Department of Occupational Therapy, College of Medical and Health Science, Asia University, Taipei, Taiwan.
Department of Physical Medicine and Rehabilitation, National Taiwan University, Taipei, Taiwan.
Eur J Phys Rehabil Med. 2017 Oct;53(5):710-718. doi: 10.23736/S1973-9087.17.04454-9. Epub 2017 Feb 8.

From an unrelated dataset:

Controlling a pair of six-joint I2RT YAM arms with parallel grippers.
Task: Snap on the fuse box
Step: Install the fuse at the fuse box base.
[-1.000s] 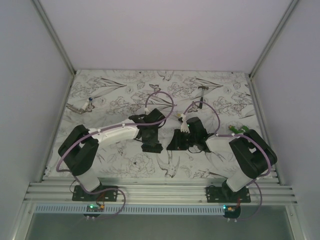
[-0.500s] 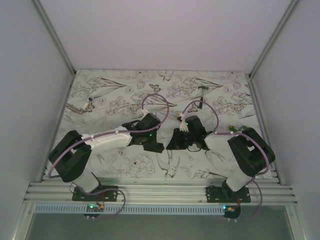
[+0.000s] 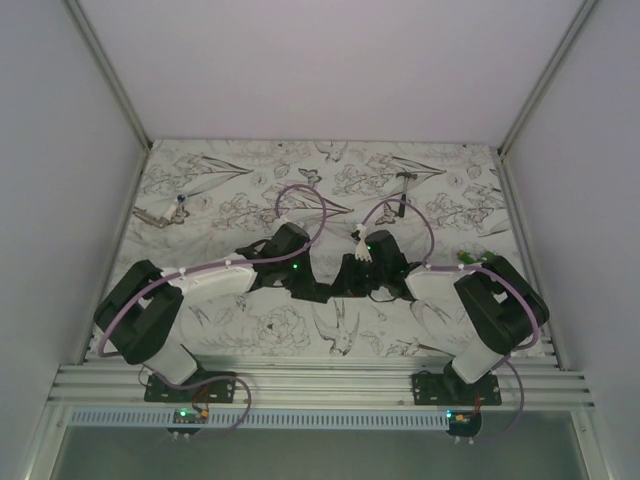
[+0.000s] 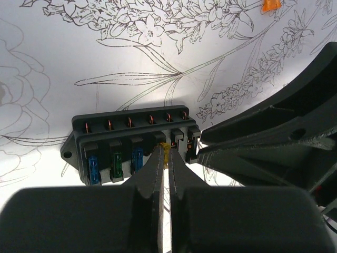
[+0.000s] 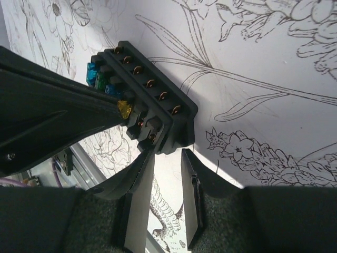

A lack of evidence on the test-retest reliability and responsiveness limits the utility of the BI-based Supplementary Scales (BI-SS) in both clinical and research settings.
To examine the test-retest reliability and responsiveness of the BI-based Supplementary Scales (BI-SS) in patients with stroke.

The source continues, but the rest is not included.